§ Requirement:
The output should match, line for line, the records from the line containing "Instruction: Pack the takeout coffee" through the line containing "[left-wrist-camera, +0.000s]", with every picture left out.

§ Record excerpts:
============================================================

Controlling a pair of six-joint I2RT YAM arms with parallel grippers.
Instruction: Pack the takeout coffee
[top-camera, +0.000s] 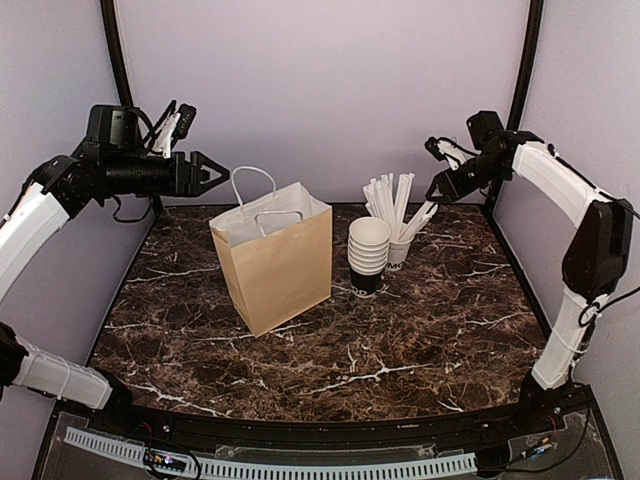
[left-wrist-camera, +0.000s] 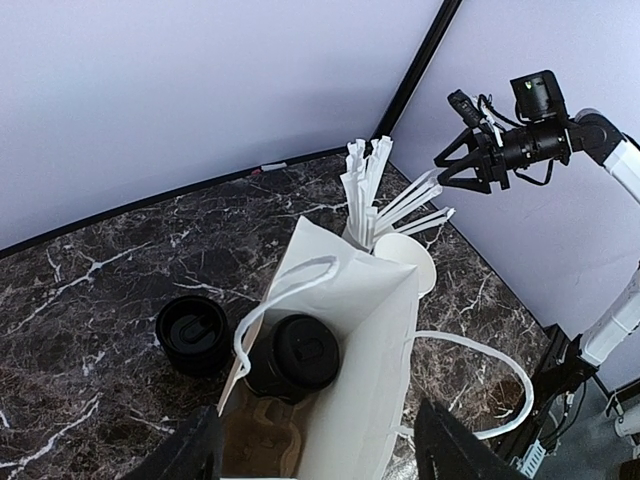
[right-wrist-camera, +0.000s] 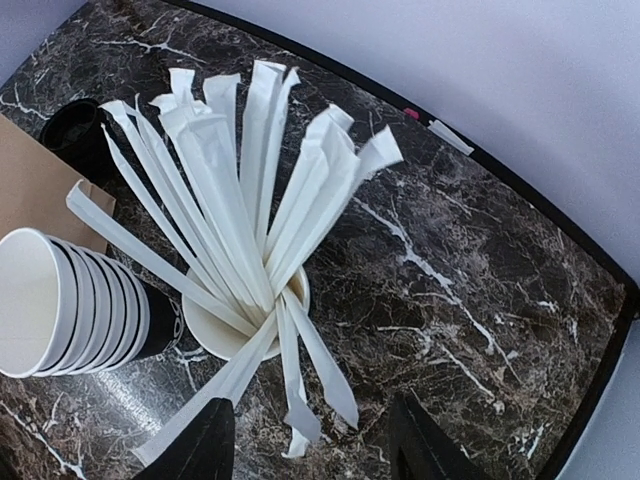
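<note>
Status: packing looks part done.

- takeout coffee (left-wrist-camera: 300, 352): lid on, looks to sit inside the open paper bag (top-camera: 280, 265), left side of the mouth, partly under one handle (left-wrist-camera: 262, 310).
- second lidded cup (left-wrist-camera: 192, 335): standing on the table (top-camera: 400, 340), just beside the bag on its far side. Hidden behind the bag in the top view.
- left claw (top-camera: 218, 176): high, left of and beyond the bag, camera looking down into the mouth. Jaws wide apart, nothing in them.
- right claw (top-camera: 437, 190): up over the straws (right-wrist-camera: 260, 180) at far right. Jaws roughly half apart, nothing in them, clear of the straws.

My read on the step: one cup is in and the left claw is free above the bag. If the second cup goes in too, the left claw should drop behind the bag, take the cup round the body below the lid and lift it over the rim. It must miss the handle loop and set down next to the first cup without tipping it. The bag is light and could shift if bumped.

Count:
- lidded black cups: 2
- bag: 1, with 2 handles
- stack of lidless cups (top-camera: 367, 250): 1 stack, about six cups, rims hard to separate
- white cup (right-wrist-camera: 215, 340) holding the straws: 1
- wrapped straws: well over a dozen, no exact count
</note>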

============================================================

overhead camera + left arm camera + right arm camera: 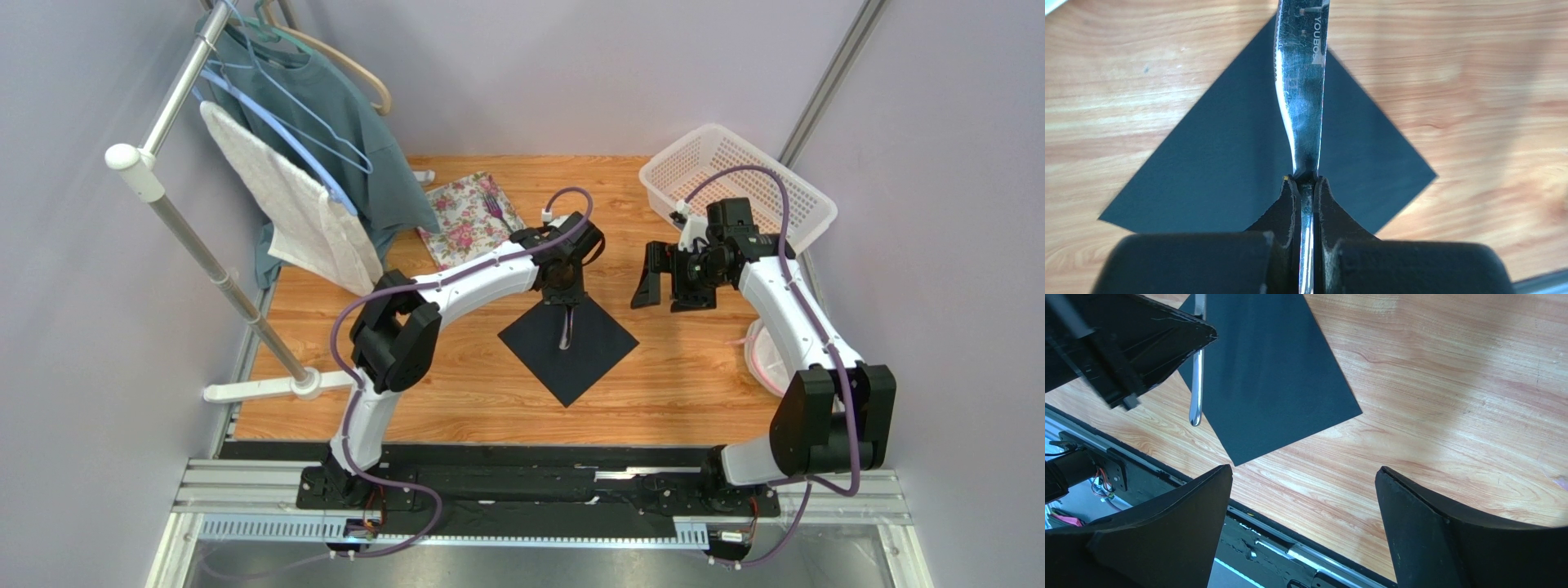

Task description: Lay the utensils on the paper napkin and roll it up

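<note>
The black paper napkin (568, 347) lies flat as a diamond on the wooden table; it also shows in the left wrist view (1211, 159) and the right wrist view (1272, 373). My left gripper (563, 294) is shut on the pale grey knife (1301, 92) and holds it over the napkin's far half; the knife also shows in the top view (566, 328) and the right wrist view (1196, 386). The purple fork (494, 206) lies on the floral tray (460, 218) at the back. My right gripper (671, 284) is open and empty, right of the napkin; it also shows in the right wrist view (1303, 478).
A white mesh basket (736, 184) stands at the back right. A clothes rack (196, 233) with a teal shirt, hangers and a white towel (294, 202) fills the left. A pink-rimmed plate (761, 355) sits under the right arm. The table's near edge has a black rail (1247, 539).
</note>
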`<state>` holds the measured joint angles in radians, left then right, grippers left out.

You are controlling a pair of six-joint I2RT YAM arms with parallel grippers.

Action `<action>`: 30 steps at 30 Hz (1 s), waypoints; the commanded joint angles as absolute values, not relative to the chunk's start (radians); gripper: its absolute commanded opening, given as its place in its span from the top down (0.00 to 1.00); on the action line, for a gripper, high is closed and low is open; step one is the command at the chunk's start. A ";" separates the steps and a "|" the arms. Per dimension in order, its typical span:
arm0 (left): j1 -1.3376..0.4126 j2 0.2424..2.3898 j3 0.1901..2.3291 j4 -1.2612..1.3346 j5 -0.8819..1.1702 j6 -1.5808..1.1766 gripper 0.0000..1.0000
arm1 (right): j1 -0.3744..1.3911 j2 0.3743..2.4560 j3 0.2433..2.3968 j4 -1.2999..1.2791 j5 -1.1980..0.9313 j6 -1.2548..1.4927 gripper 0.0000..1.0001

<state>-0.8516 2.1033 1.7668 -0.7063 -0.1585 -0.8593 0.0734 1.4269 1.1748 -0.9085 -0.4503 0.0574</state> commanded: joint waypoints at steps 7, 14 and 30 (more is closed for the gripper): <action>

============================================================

§ Written reply:
Instruction: Pack the takeout coffee
[top-camera, +0.000s] 
[left-wrist-camera, +0.000s] 

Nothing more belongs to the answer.